Menu

#222 add @sortKey to <bibl>

AMBER
closed-accepted
nobody
3
2011-08-18
2010-04-09
No

An FR emerging from group work at the Brown U. WWP Advanced Seminar on TEI Encoding: add optional @sortKey to the content model for <bibl>, to allow sorting of bibliographic entries that are not already ordered. (One cannot always do an automated sort based on author or other components as not every <bibl> element will have the same subcomponents.)
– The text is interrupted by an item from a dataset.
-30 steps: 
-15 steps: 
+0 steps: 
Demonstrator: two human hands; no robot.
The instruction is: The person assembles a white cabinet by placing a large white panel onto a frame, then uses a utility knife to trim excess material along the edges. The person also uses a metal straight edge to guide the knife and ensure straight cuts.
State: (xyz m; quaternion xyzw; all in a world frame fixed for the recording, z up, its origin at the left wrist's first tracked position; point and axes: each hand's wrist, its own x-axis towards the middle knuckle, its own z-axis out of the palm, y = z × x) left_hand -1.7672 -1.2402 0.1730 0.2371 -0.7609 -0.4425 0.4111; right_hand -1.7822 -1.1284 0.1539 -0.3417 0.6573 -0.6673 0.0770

Currently, <tem> is the only TEI element to take @sortKey

Discussion

1 2 > >> (Page 1 of 2)
  • David Sewell

    David Sewell - 2010-04-09

    Sorry, last sentence should read "Currently, <term> is the only TEI element to take @sortKey"

     
  • David Sewell

    David Sewell - 2010-04-09
    • priority: 5 --> 3
     
  • Lou Burnard

    Lou Burnard - 2010-05-09
    • milestone: --> AMBER
     
  • Lou Burnard

    Lou Burnard - 2010-05-09

    Apologies for overlooking this ticket when the last list was prepared for council. However, I don't think the proposal as it stands is very persuasive: sorting of <bibl> entries is an application specific process -- you might want to produce a list ordered by title, or author, or subject, or any number of other keys, deriving them all from the same set of bibls so why should the bibl itself dictate to you what its sort key should be? What is the use case? I can see why you might want to specify a normalised value on e.g. author or title, but that is already possible. Your sorting procedure needs to be sophisticated enough to deal with missing cases, iI agree.

     
  • Martin Holmes

    Martin Holmes - 2010-08-13

    Actually I like this idea, especially if it could be extended to <biblStruct> and <biblFull>. In an ideal world, our XQuery or XSLT should be able to handle sorting, but in practice, bibliographies containing (for instance) many languages, with a large variety of name prefixes or demonstratives that need to be ignored during sorting make this remarkably hard. I would find this extremely useful, especially when writing tools for combining bibliographies from different sources.

     
  • Lou Burnard

    Lou Burnard - 2010-09-13

    Proposal is to define a class att.sortable, which supplies an attribute @sortKey, with members <term>, <bibl>, <biblStruct>.

     
  • Lou Burnard

    Lou Burnard - 2010-09-13

    Proposal is to define a class att.sortable, which supplies an attribute @sortKey, with members <term>, <bibl>, <biblStruct>.

     
  • Martin Holmes

    Martin Holmes - 2010-09-13

    Will people then ask for other elements to be added to this class? I can imagine <item> and its correlates also benefiting from @sortKey.

     
  • Nobody/Anonymous

    Using sort key to <author> is fine, but not this. Its abuse, when more info is needed

     
  • Kevin Hawkins

    Kevin Hawkins - 2010-09-13

    I would like to amend Lou's proposal to add <biblFull> to att.sortable as well. If <bibl> and <biblStruct> will be in it, <biblFull> should be as well.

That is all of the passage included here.